[Start of Attachment]

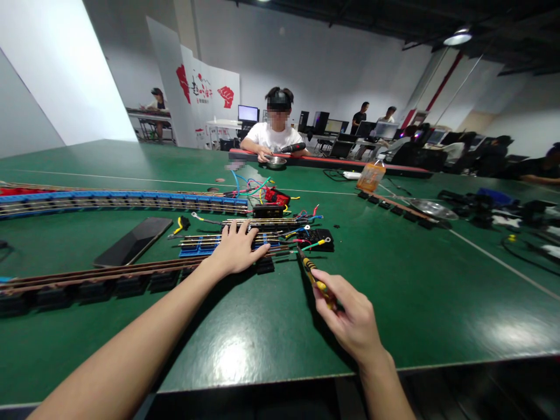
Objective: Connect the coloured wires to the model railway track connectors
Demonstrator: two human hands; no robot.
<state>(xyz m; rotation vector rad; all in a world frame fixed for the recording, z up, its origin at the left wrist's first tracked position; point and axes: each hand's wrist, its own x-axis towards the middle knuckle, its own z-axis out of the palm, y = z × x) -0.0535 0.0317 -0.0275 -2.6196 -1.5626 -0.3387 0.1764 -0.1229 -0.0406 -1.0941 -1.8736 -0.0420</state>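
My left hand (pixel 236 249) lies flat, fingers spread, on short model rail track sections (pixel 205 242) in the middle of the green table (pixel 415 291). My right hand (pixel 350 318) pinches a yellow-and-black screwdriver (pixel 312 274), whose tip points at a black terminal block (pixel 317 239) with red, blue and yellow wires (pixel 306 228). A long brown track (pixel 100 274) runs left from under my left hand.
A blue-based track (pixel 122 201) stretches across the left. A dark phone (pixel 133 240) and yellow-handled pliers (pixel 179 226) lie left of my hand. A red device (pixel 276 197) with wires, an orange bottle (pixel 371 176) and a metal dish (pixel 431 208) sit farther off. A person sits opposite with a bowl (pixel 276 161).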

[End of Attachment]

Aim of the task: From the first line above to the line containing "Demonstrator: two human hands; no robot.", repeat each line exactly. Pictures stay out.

Result of the exercise:
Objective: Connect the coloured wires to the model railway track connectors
Demonstrator: two human hands; no robot.

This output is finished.